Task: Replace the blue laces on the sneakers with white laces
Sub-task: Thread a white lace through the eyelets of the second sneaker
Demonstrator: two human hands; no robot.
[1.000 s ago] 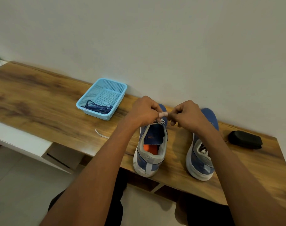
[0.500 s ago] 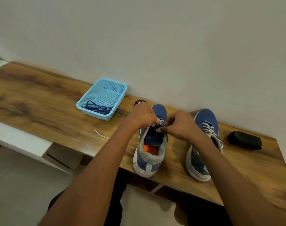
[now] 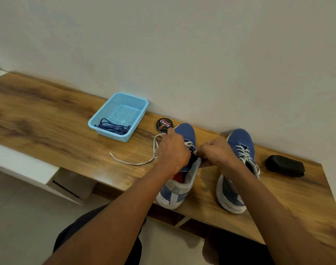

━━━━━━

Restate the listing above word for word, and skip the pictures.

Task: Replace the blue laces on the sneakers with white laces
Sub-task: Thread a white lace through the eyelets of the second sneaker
Demonstrator: two human hands; no robot.
[1.000 s ago] 
[0.500 s ago] 
[now] 

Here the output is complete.